Но меняют виртуально. В реальности продолжает действовать конкретность частных интересов. Эта конкретность и была поколеблена катастрофическими жертвами Второй мировой войны.
В итоге возникла ситуация неопределенности. Неопределенность характеризовала массовое самосознание России. Эта неопределенность особенно отчетливо проявилась в новую эру, которую можно охарактеризовать как эру после «холодной войны».
Но неопределенность существовала и до этой эры. Она была обусловлена инерцией союзнических отношений в войне с фашизмом, которая сохранялась вплоть до известной речи Уинстона Черчилля в Фултоне, обозначавшей начало «холодной войны».
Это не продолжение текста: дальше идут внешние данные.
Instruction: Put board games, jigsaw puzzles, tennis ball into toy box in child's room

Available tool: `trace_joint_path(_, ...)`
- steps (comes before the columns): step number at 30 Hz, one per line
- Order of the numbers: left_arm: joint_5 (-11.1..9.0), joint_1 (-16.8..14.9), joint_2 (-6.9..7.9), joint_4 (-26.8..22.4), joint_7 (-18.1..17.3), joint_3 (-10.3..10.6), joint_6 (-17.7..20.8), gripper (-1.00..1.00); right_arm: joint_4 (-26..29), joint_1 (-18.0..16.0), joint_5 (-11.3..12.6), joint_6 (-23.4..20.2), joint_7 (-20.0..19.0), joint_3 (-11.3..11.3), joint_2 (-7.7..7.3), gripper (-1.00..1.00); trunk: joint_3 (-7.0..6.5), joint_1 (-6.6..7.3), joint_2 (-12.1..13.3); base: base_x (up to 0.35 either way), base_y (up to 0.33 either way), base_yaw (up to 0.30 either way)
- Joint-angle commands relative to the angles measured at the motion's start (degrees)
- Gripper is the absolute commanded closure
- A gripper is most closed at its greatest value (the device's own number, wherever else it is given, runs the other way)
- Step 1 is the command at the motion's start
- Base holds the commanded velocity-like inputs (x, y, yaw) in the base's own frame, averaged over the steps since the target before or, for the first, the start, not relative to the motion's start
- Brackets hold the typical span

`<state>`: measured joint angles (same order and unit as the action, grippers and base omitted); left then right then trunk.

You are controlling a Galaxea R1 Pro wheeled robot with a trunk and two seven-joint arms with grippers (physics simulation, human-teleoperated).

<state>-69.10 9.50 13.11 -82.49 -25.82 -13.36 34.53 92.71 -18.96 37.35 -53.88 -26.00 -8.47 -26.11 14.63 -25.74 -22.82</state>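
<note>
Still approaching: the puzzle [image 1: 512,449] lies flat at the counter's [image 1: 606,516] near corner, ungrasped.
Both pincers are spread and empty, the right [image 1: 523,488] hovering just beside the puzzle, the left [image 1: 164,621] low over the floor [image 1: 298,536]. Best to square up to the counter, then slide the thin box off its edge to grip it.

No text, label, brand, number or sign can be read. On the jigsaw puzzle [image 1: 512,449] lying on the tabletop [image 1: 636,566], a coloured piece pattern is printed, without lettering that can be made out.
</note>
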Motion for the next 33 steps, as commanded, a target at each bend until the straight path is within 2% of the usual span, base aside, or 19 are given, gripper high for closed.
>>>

Черчилль четко поставил вопрос: на чем может основываться послевоенная глобальная политика Запада? И дал на этот вопрос недвусмысленный ответ на глобальном противостоянии Советскому Союзу и принципам его образа жизни. Иными словами, политика Запада вводилась в геополитическое социально ориентированное русло. Соответственно до распада Советского Союза и системы социалистических стран глобальная ситуация воспринималась как дихотомия противостояния и соревнования двух систем. Отечественная оценка ситуации исходила из теории формационного перехода мира от капитализма к коммунизму, перехода, который должен составлять целую историческую эпоху. В свою очередь западные политологи представили в качестве идеологического основания противостояния коммунизму идею «свободы».
Борьба двух систем это исходный пункт политического мышления государственных деятелей. Под этим углом зрения стали рассматриваться как итоги Второй мировой войны, так и открывающиеся перспективы нового глобального противостояния.
Вопрос теперь был не в том, как избежать платы за «шакалий обед» возникшей угрозы Третьей мировой войны, а в том, кому следует за него платить.
В этой связи А.Н. Яковлев писал: «Известно, чем закончилась правовая авантюра для главарей фашизма, Гитлера сожгли, облив бензином, словно тифозную вошь. Остальных повесили. Урок, что называется, нагляден до предела.
Казалось, он мог послужить вполне убедительным предостережением тем, кого бы вновь посетила идея мирового господства. Но в том, однако, и заключается главная особенность класса капиталистов, что он ненасытен в своем стремлении к наживе, деньгам, богатству»2.
Были ли такие суждения пророческими? Не стремлением ли реанимировать саму идею мирового господства объясняются изыскания, «доказывающие», что Гитлер не был облит бензином и сожжен словно «тифозная вошь», а благополучно перебрался на латиноамериканский континент и прожил там с Евой Браун 17 лет?
Время идет, и оценки меняются, подчас кардинально. Как сказал великий Платон, «время всесильно: порой изменяют немногие годы имя и облик вещей, их естество и судьбу»3.
Как бы в этой связи оценил А.Н. Яковлев метаморфозу своих воззрений на класс капиталистов и их роль в международной жизни? Это особая проблема, требующая специального исследования.
Очевидно, что в основании противостояния двух систем лежали определенные идеологические построения, которые не столько обнажали, сколько маскировали реальность политических отношений. Как понимали эту реальность политики Запада и Советского Союза? Было ли идентичным это понимание?
Можно определенно утверждать, что если идентичность и существовала, то далеко не во всем. Дело в том, что традиционно исходными пунктами поведения политиков Запада были геополитические идеи, которые не разделялись советскими лидерами.
Нежелание видеть западные ориентиры политики сыграло роковую роль в определении стратегических целей и конечных результатов перестройки, предложенных М.С. Горбачёвым всему миру.
Советские лидеры отказались от коммунистической перспективы и перевели страну на капиталистические рельсы. Началась грандиозная перестройка системы внешней политики. Россия впала в эйфорию ожидания глобального братания с западноевропейскими странами и Соединенными Штатами Америки. Дорогостоящий оборонительный щит страны стал казаться обременительным; коренным образом изменились отношения с союзниками, входившими в состав социалистического содружества.
Россия, разоружающая сама себя и открывающая свои границы, с улыбкой на устах двинулась в сторону своих бывших идеологических противников. Хотя на Западе мало кто ожидал таких фантастических и удивительных даров, но их встречали с энтузиазмом, под аплодисменты. Произносились красивые речи, устраивались шумные приемы. Реальных шагов по установлению братских отношений нового типа, как ожидали отечественные отцы перестройки и реформ, однако, так и не последовало.